— Нет, — хмурится. — Выдохни.
Соня агукает, в восторге булькает, глядя на Валерия, и я чувствую жгучую ревность. Она — моя девочка! Она не должна улыбаться ему, ведь он не достоин ее улыбок.
— Мы же не будем говорить маме, что я к тебе под утро приходил и песенки пел, да? А то она меня сожрет с потрохами, — шепчет с ехидной улыбкой. — Это наш секрет, ага?

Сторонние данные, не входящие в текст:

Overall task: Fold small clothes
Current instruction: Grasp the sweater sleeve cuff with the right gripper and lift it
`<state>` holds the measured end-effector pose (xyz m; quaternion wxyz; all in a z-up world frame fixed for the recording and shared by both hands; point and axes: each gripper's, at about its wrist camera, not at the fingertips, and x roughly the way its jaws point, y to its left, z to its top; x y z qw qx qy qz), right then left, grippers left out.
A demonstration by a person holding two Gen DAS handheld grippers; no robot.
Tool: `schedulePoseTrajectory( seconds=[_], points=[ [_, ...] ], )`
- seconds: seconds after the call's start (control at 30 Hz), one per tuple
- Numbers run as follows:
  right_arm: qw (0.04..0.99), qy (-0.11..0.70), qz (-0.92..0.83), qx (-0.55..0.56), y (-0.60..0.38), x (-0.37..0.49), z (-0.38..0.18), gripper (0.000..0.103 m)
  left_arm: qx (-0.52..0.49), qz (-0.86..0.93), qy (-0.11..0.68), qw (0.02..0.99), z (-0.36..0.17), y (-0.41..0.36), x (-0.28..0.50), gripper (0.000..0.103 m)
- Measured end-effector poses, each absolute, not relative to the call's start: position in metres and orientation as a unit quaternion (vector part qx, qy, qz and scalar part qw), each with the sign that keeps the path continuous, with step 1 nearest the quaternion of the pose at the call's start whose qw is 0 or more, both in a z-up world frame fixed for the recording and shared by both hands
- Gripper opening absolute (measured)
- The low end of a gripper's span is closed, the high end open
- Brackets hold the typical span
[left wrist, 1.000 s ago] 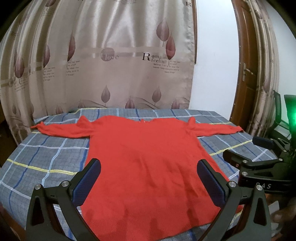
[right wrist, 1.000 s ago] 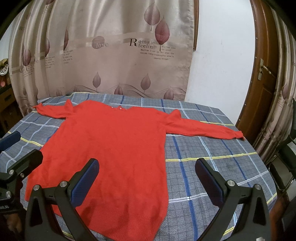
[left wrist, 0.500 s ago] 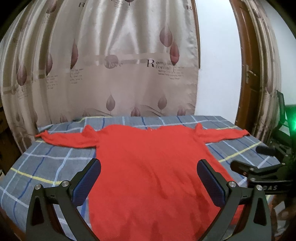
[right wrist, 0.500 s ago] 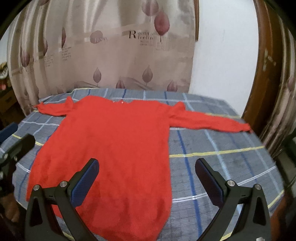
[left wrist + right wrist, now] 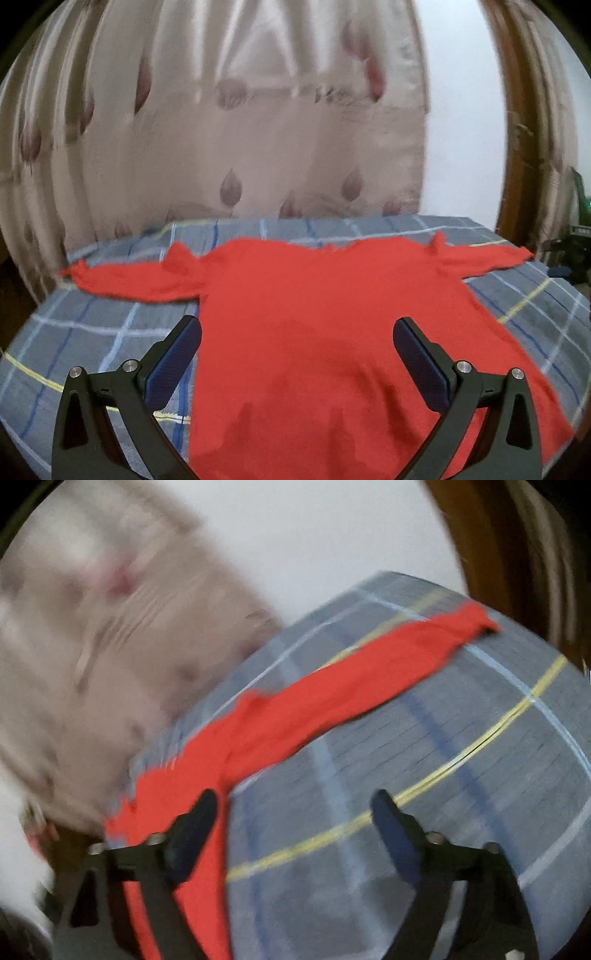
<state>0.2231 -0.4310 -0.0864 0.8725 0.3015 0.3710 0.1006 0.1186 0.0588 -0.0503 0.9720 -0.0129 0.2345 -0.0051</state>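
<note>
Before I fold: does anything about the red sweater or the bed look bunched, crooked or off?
Nothing serious. The red sweater lies flat on the plaid bedsheet, both sleeves spread. Only small puckers at the shoulders stand out. The right wrist view is blurred and tilted; there the right sleeve lies straight.

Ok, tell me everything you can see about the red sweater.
The red sweater is plain and looks like soft knit. It lies flat and unfolded on the checked bedcover, body toward the camera, both long sleeves spread sideways. The right sleeve stretches straight to its cuff. Nothing grips it; both sets of tongs hover above.
</note>
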Motion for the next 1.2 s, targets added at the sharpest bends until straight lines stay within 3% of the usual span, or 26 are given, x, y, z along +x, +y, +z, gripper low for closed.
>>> schedulePoseTrajectory(
  seconds=[0.13,0.27,0.67,0.73,0.77,0.8,0.87,1.0,1.2],
  points=[
    [0.852,0.367,0.054,0.368,-0.511,0.267,-0.098,0.078,-0.07,-0.005,0.305,0.95,-0.072,0.077,0.151,0.103],
    [0.835,0.357,0.023,0.418,-0.567,0.301,-0.108,0.078,-0.11,-0.011,0.328,0.938,-0.083,0.087,0.164,0.103],
    [0.835,0.338,0.008,0.434,-0.586,0.355,-0.126,0.078,-0.113,-0.009,0.373,0.921,-0.096,0.083,0.176,0.103],
    [0.836,0.334,0.006,0.436,-0.588,0.36,-0.128,0.073,-0.109,-0.011,0.377,0.92,-0.097,0.082,0.177,0.103],
    [0.837,0.335,0.002,0.434,-0.587,0.362,-0.129,0.058,-0.107,-0.013,0.378,0.919,-0.097,0.081,0.177,0.103],
    [0.837,0.341,-0.006,0.427,-0.586,0.365,-0.132,0.031,-0.105,-0.014,0.38,0.919,-0.097,0.08,0.178,0.103],
    [0.832,0.366,-0.027,0.416,-0.587,0.371,-0.141,0.004,-0.102,-0.013,0.38,0.919,-0.098,0.079,0.178,0.103],
    [0.838,0.361,-0.025,0.408,-0.583,0.368,-0.135,0.005,-0.106,-0.013,0.381,0.919,-0.098,0.081,0.178,0.103],
    [0.872,0.322,0.051,0.365,-0.514,0.363,-0.061,0.005,-0.119,-0.011,0.325,0.938,-0.077,0.092,0.162,0.103]
  ],
)
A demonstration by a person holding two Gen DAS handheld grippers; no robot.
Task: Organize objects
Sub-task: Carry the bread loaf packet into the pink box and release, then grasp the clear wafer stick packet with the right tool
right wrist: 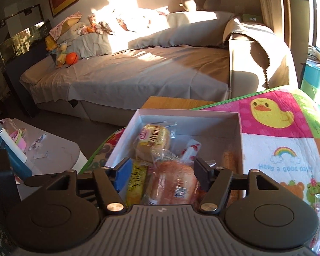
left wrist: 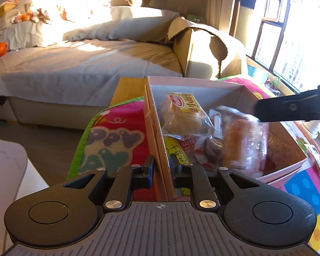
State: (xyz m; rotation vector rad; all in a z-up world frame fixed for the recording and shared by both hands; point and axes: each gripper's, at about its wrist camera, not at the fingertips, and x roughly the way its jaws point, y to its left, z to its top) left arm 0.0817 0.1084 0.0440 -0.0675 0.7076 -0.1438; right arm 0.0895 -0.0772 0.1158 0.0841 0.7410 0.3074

— Ты врешь, — цежу сквозь зубы. — Я бы услышала.
— А я выключил радионяню, что бы ты не подслушивала, — вышагивает перед столом.
— Прекрати играть комедию, — сжимаю вилку.
Валерий возвращает Соню в люльку, тискает ее за подбородок и поднимает на меня взгляд:
— Бесит, что она и моя дочь?
18. Глава 18. Ты моя жена
— Ты ее не любишь…
— Вот это обвинение, — Валерий в негодовании приподнимает брови. — И с чего такие умозаключения?
— А ты хочешь сказать, что это не так?
— А давай мы с тобой поскандалим не в присутствии Сони, м?
— А я разве скандалю? — тихо удивляюсь я. — Я даже голос не повысила. Я вообще шепотом говорю.
— Шепотом будем скандалить? — Валерий делает ко мне шаг.
Меня напрягают его голые руки, грудь и живот. И не передо мной ему красоваться всеми своими мышцами, потому что у меня нарастает желание воткнуть вилку в его пресс возле пупка.
В столовую возвращается Мария, на цыпочках пробегает мимо и подхватывает Соню на руки:
— Я все же ее заберу. Надо ее переодеть к прогулке.
— Я сама это сделаю…
— Сиди, — шипит Валерий, и Мария спешно ретируется, прижав к себе всхлипнувшую Соню.
Скрещиваю руки на груди и поднимаю взгляд:
— Тебе стоило остаться там, где ты задержался до глубокой ночи. Там бы и позавтракал. Там бы твоему торсу были бы рады.
— Сомневаюсь, что уставшие инженера и злые проект-менеджеры бы заценили мой торс, Вика. И в их обязанности не входит кормить меня завтраком.
— Очень интересно, а теперь ты можешь оставить меня в покое? — медленно выдыхаю через нос.
— Я подозреваю, что ты начнешь настраивать дочь против меня, — Валерий раздраженно оглядывает меня.
— Знаешь, ситуация может развернуться так, что ты будешь отцом-молодцом, а я матерью-мегерой, которая зря катит бочку на идеального папулю.
— Так ты не кати на него бочку.
— А я не качу, — встаю и хлопаю ладонью по столу, — дай мне позавтракать! Что ты ко мне прицепился?
— Прекрати меня обвинять, что я не люблю дочь.
— А ты ее любишь? — подхожу вплотную и поднимаю лицо, заглядывая в его глаза. — Песенку спел, потискал и уже отец года? Чего ты добиваешься? Слушай, давай вернем то время, когда мы с тобой друг друга вежливо игнорировали на завтраках и ужинах? И Соне было достаточно того, что ты ее мимоходом чмокал и уходил. Этого достаточно от тебя, Валер! Это не так работает, что у тебя с любовницей проблемы, и ты переключаешься на дочь, которую даже на руки не хотел брать!
— Она не твоя собственность, Вика, — чеканит каждое слово.
— Это я ее родила и чуть не сдохла от потери крови и разрывов, — цежу в его лицо. — Это не тебя зашивали, не ты терял сознание… Да, господи, тебя не было в роддоме в этот момент! Ты явился только на следующий день! И когда у меня были схватки, тебя тоже не было рядом! Меня в роддом отвез твой водитель и он уговаривал меня дышать! Чужой мужик меня успокаивал! Не ты! Не ты! — толкаю его в грудь. — Из меня лезла твоя дочь, которую ты якобы любишь, а тебя не было рядом! Ты не касался моего живота, когда она толкалась, потому что тебе было насрать на нее, ведь ее вынашиваю я! А теперь ты говоришь, что ты ее любишь?! Песенки поешь?!